Geosynchronous earth orbit

 

May 18, 2123

 

As Dr. Talmadge Rind reached for the main thruster controls, the pressure inside his skull suddenly spiked—intense pain stabbed behind both eyesockets, like something at the core of his brain was about to burst.  He clamped his eyelids shut, his expression twisted into a teeth-baring grimace.  Agony struck him in waves, accompanied by nausea: he tasted oysters and licorice, simultaneously. 

Digging gloved fingertips into the form-fitting chair’s armrests, he hung on until the pain subsided.  Gasping for air, he opened his eyes.

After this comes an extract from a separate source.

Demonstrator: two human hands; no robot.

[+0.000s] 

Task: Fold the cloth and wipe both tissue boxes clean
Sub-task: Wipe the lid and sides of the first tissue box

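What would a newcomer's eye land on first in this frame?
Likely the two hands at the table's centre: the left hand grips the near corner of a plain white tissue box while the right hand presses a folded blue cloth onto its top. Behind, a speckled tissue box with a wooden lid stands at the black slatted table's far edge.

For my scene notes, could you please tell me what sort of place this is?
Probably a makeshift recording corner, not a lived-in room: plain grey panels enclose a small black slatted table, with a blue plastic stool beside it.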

The inside of the spacecraft was even smaller than the front compartment of his 1974 Volvo 142 two-door sedan.  The lone observation port was a third the size of the car’s side window; through it, an immense, cloud-speckled blue arc appeared to slowly rotate. 

Clad head-to-toe in a bubble-helmeted, silver vacuum-suit and belted into the reclining chair, the African-American PhD was the first human being to orbit the planet in over a century. 

Not a personal triumph. 

Not a hard-won, technological comeback for his species. 

But rather, the precursor to defeat on an unimaginable scale.

And if he failed to complete the mission he had been given, Miss Vicky would suffer unspeakable consequences. 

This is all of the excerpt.